Actually, you could keep the opaque outer impl Iterator if you like, hiding the fact that it's boxed, but then it needs some other method of type coercion on the if-else branch. Like:

    let iter: Box<dyn Iterator<Item = _>> = if flag("r") {
        Box::new(files.into_iter()
            .map(handle)
            .chain(dirs.into_iter().flat_map(traverse)))
    } else {
        Box::new(dirs.into_iter()
            .flat_map(traverse)
            .chain(files.into_iter().map(handle)))
    };
    iter // returns as the `impl Iterator`

or explicitly cast each branch:

    if flag("r") {
        Box::new(files.into_iter()
            .map(handle)
            .chain(dirs.into_iter().flat_map(traverse)))
        as Box<dyn Iterator<Item = _>>
    } else {
        Box::new(dirs.into_iter()
            .flat_map(traverse)
            .chain(files.into_iter().map(handle)))
        as Box<dyn Iterator<Item = _>>
    }

Either way, what we're doing is creating a Box::new of each specific iterator type, then casting to a Box<dyn Iterator> where the specific types are erased.
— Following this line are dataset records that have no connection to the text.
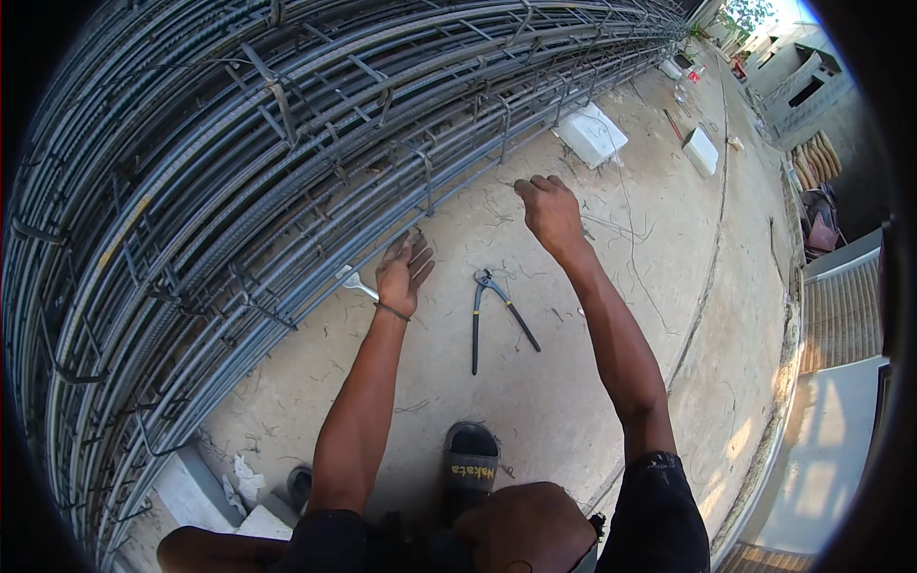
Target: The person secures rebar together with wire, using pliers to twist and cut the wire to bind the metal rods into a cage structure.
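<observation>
My left hand (pixel 405 272) is open beside the lowest bars of a rebar cage stack (pixel 315 158), fingers apart and palm partly turned up. Whether its fingertips touch the bars I cannot tell. A pale object with a narrow handle (pixel 355 280) shows just behind the left wrist. Farther to the right, my right hand (pixel 551 208) is raised over the floor with its fingers pinched together; what is in them, if anything, is too small to make out. Steel-fixer's pincers (pixel 485 281) with black, yellow-banded handles lie spread on the concrete between my forearms.
Thin loose wires (pixel 630 234) and scraps litter the concrete floor (pixel 564 401). Two white blocks, one by the cages (pixel 592 134) and one farther right (pixel 701 151), lie ahead. A red-handled tool (pixel 672 122) is near them. My sandalled foot (pixel 472 458) stands below the pincers.
</observation>
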`<state>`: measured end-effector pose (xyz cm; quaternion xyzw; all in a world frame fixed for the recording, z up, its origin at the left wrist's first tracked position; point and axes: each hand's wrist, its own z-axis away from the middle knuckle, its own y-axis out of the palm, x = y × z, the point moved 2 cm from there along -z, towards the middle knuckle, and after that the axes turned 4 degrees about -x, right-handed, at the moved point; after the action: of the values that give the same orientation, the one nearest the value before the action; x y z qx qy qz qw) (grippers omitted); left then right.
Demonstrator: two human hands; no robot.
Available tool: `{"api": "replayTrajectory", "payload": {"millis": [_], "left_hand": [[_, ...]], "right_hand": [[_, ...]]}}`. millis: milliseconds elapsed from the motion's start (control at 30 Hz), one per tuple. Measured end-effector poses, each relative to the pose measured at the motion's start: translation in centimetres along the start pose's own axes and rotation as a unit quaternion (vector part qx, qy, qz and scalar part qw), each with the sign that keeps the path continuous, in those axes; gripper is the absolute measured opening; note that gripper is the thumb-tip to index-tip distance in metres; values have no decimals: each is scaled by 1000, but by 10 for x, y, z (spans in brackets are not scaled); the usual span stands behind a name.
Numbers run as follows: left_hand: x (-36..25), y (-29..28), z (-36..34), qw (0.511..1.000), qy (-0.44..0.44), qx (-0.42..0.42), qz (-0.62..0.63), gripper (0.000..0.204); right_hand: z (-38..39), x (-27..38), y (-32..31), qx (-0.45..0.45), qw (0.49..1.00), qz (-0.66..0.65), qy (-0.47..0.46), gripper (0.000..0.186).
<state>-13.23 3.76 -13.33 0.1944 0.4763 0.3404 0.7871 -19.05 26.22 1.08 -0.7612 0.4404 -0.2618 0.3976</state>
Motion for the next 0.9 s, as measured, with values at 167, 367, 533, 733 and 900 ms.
{"api": "replayTrajectory", "payload": {"millis": [167,367,533,733,900], "left_hand": [[-3,12,-18,997,-1,-44,59,28],[-2,8,-30,997,58,4,52,26],[-3,16,-21,995,83,-3,58,27],[-2,10,-23,993,43,5,114,26],[-1,12,-18,986,122,-16,-109,17]], "right_hand": [[-24,-7,35,100,987,-34,-119,19],[-51,-16,42,68,982,-86,-152,19],[-61,-15,39,157,975,-78,-137,18],[-58,18,61,144,957,-74,-239,22],[-57,19,52,160,968,-113,-156,17]]}}
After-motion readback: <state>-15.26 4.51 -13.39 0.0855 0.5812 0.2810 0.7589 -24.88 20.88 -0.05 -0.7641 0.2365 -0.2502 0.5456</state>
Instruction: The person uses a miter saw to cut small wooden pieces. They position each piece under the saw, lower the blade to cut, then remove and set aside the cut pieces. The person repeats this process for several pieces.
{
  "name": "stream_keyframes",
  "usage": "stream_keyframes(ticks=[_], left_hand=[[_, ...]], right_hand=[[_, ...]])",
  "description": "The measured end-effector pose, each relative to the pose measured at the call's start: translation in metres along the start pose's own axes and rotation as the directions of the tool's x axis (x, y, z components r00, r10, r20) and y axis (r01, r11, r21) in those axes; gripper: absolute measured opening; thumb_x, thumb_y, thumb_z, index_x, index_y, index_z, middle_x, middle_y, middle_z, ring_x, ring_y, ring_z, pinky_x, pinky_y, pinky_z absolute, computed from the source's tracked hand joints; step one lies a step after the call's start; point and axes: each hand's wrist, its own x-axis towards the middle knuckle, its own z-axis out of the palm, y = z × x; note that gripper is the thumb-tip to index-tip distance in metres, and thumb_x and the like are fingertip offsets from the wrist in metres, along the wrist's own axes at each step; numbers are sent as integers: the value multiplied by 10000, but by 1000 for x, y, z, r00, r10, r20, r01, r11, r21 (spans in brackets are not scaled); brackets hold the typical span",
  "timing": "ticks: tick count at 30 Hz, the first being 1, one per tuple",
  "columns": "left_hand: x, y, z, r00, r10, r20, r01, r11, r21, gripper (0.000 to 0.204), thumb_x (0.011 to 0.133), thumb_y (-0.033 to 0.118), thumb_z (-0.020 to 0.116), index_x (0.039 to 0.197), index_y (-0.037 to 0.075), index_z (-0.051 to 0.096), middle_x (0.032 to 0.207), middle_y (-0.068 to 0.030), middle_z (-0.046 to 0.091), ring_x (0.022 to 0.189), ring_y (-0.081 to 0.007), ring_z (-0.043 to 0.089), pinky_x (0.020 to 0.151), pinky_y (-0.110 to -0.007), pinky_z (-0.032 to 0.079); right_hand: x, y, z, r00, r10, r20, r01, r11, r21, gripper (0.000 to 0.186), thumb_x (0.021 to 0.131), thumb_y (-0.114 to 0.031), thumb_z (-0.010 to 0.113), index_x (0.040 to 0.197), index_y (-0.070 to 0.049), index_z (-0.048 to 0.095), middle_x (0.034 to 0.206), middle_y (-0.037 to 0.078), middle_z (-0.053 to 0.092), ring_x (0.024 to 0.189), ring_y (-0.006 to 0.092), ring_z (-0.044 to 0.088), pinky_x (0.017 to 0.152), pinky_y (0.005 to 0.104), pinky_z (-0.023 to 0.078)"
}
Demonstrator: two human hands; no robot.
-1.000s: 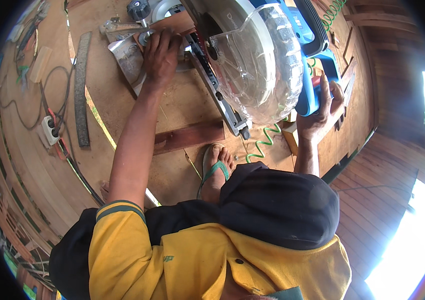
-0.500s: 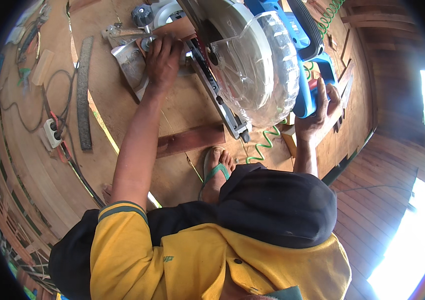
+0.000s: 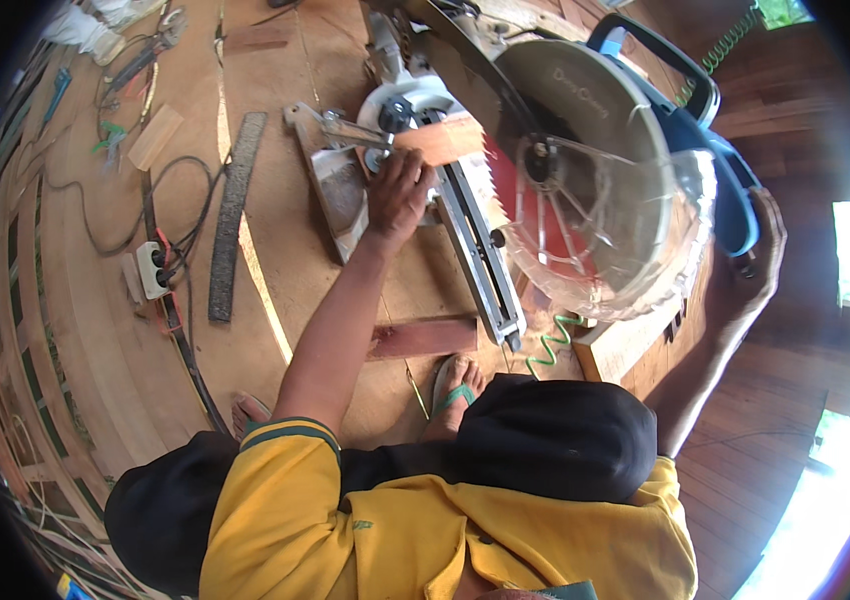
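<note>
A mitre saw [image 3: 585,190] with a blue handle, a clear blade guard and a red blade stands on the wooden floor. My left hand [image 3: 400,195] presses a short wooden piece [image 3: 445,140] against the saw's metal base and fence, just left of the blade. My right hand [image 3: 750,270] grips the saw's blue handle [image 3: 720,190] at the right. The blade hangs over the end of the wooden piece. My foot in a green sandal [image 3: 455,385] rests below the saw.
A white power strip [image 3: 153,270] with black cables lies at the left beside a dark flat strip [image 3: 230,230]. A reddish board [image 3: 423,338] and a pale wood block [image 3: 625,345] lie near the saw. A green coiled cord [image 3: 550,345] hangs by the base. Hand tools lie at the upper left.
The view has shifted so the saw appears lower and closer. My left hand stays on the wooden piece and my right hand stays on the handle.
</note>
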Motion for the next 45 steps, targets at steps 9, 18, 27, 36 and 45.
stream_keyframes(ticks=[9,18,27,36,45], left_hand=[[4,3,-2,1000,-5,7,5,999,40,79,890,140,646,931,81,613,1059,-94,601,1103,-274,601,992,-404,507],[2,8,-3,997,-72,9,71,995,67,81,903,146,634,963,94,620,1093,-106,597,1116,-278,595,995,-419,498],[8,0,5,1000,17,-5,-16,997,77,122,902,188,658,1000,115,646,1078,-93,618,1109,-261,598,1011,-408,477],[6,-1,6,997,45,59,-55,984,172,222,943,221,628,1136,119,664,1208,-96,581,1213,-303,578,1082,-441,457],[17,-1,-7,993,111,48,-117,981,152,246,934,177,654,1166,96,655,1202,-102,608,1216,-282,578,1077,-424,473]], right_hand=[[79,-19,-37,996,33,82,-7,957,-290,455,997,-95,611,1450,-138,619,1425,105,632,1296,251,623,1123,445,487],[84,-224,43,736,-493,464,440,869,227,309,855,-22,722,1135,-152,742,1168,55,703,1006,256,719,818,360,607],[79,-184,223,423,-333,842,459,880,118,273,927,-108,655,1198,-89,690,1121,155,672,967,358,724,784,478,587],[91,-209,215,385,-161,909,306,951,38,452,986,-470,660,902,-44,786,918,179,761,879,379,747,767,468,590],[81,-183,241,414,-372,831,470,869,154,174,866,-101,640,986,-89,765,937,166,742,874,382,752,751,475,603]])
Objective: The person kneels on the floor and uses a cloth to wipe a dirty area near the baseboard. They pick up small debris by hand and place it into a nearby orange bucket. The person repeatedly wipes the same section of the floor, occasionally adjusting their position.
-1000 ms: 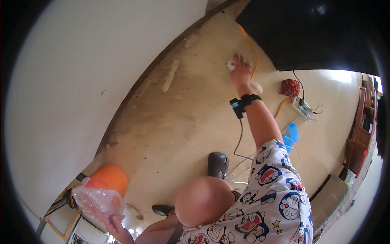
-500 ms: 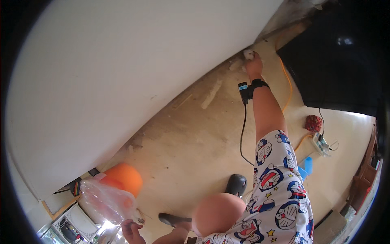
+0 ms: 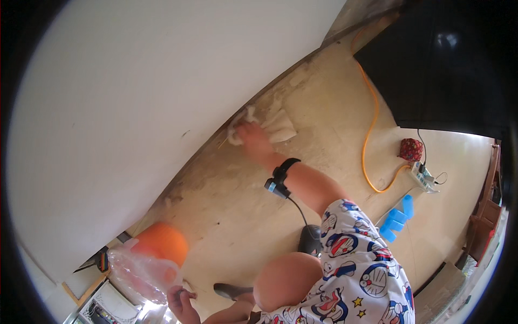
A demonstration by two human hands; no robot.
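Note:
My right hand (image 3: 248, 133), slightly blurred, presses a crumpled white cloth (image 3: 280, 125) onto the dirty floor (image 3: 232, 189) beside the dark skirting at the foot of the white wall (image 3: 118, 102). A watch-like strap with a device and cable is on that wrist. My left hand (image 3: 181, 299) is low at the left with curled fingers, next to a clear plastic bag (image 3: 140, 278); whether it grips the bag or something else is unclear. An orange rounded container (image 3: 162, 243) lies behind the bag.
A large black panel (image 3: 431, 70) is upper right. On the floor are an orange cable (image 3: 367, 151), a red patterned bundle (image 3: 410, 149), a power strip (image 3: 423, 177) and blue plastic pieces (image 3: 396, 218). Dark shoes (image 3: 229, 291) are below me; wooden furniture (image 3: 483, 221) stands right.
My right hand went up along the wall's foot with the cloth, then moved down and left to a spot farther along it. My left hand shifted slightly right, staying beside the bag.

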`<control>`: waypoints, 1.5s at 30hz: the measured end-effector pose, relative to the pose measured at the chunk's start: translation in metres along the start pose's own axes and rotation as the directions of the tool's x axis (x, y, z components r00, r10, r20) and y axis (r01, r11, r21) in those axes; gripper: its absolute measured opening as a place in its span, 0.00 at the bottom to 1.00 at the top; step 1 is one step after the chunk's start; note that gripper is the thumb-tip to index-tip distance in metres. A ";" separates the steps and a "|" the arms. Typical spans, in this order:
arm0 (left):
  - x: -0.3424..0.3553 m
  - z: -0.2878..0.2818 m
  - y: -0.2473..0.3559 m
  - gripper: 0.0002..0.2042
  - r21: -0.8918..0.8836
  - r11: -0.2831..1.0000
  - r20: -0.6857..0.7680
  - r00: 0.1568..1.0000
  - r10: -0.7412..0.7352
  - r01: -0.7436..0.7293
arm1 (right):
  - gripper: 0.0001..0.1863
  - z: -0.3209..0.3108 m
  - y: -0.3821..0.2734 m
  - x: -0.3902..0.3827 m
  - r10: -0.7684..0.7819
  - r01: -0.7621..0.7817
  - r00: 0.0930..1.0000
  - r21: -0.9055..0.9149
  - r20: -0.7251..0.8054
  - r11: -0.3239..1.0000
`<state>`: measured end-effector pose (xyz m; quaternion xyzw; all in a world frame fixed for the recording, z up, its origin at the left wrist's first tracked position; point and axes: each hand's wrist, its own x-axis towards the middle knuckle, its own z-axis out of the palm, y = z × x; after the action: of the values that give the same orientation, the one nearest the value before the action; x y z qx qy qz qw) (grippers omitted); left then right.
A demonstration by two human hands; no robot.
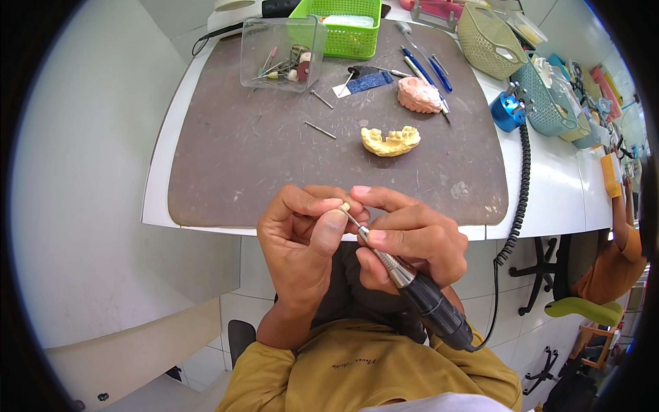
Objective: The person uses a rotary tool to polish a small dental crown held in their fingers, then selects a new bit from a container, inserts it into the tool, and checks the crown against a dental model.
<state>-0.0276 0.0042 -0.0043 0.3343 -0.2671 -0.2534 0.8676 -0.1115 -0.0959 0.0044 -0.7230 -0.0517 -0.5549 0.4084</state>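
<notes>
My left hand (305, 230) pinches a tiny cream-coloured dental crown (344, 206) between thumb and forefinger, just off the table's front edge. In my right hand (415, 240) is a rotary handpiece (436, 305) with a black body and silver nose, held like a pen. Its thin bur (352, 219) points up and left and meets or nearly meets the crown; the exact contact is too small to tell. Beyond my hands, a yellow dental model (391, 142) lies on the brown mat (247, 158). A pink dental model (419, 95) sits farther back.
Two loose burs (320, 130) lie left of the models. Behind them stand a clear box (281, 58) of rotary tools and a green basket (350, 34). Pens (439, 74) lie at the back right. A coiled cord (525, 185) hangs right; a co-worker's arm (621, 220) shows far right.
</notes>
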 end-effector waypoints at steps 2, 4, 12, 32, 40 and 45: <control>0.000 0.000 0.000 0.03 -0.002 1.000 -0.003 1.000 -0.006 0.006 | 0.12 0.000 0.000 0.000 -0.015 0.015 1.000 0.004 -0.003 1.000; -0.001 -0.001 0.000 0.03 -0.006 1.000 -0.008 1.000 -0.003 0.003 | 0.12 -0.001 0.000 -0.001 -0.007 0.006 1.000 0.032 0.023 0.999; 0.000 0.001 0.000 0.03 -0.005 1.000 -0.011 1.000 -0.002 0.002 | 0.12 0.000 -0.002 0.000 -0.014 0.014 1.000 -0.026 0.012 1.000; 0.001 -0.003 -0.004 0.05 0.050 0.998 0.046 0.999 0.024 -0.027 | 0.22 -0.007 0.001 0.012 0.552 -0.544 0.832 0.267 0.050 0.795; 0.002 0.000 -0.001 0.03 0.113 0.994 0.026 1.000 -0.003 0.000 | 0.08 -0.011 -0.004 0.017 0.566 -0.569 0.816 0.349 0.121 0.745; 0.001 0.000 0.001 0.03 0.087 0.996 0.003 0.999 -0.034 0.033 | 0.09 -0.012 -0.003 0.016 0.533 -0.543 0.837 0.306 0.123 0.782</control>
<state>-0.0268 0.0039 -0.0030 0.3758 -0.2741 -0.2568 0.8472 -0.1163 -0.1073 0.0201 -0.6372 0.0589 -0.3880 0.6633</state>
I'm more than a bit dumb, I'm afraid. This one works (nothing new about it):

    let handle = |f: PathBuf| {
        let dst_path: PathBuf = [&DST.as_os_str(), f.file_name().unwrap()].iter().collect();
        (f, dst_path)
    };

An attempt at capturing experimentally dst_step fails no matter what.

UPD:

I've found the way! In the world of ownership capture means capture. If a lambda captures a variable, another lambda will have to be happy with its copy; no way to share. Is this way of reasoning correct?

    ...
    let d_step = dst_step.clone();

    let traverse = move |d: PathBuf| {
        let mut step = dst_step.clone();
        step.push(PathBuf::from(d.file_name().unwrap()));
        traverse_flat_dst(&d, step)
    };
    let handle = move |f: PathBuf| {
        let dst_path: PathBuf = d_step.iter().collect();
        (f, dst_path)
    };
    ...

Have I got it right, for a change?

It looks like you don't know how closures are desugared, you can read my blog post on that topic to see that closures are just fancy structs,

Thanks! I'm going to take a look, most certainly.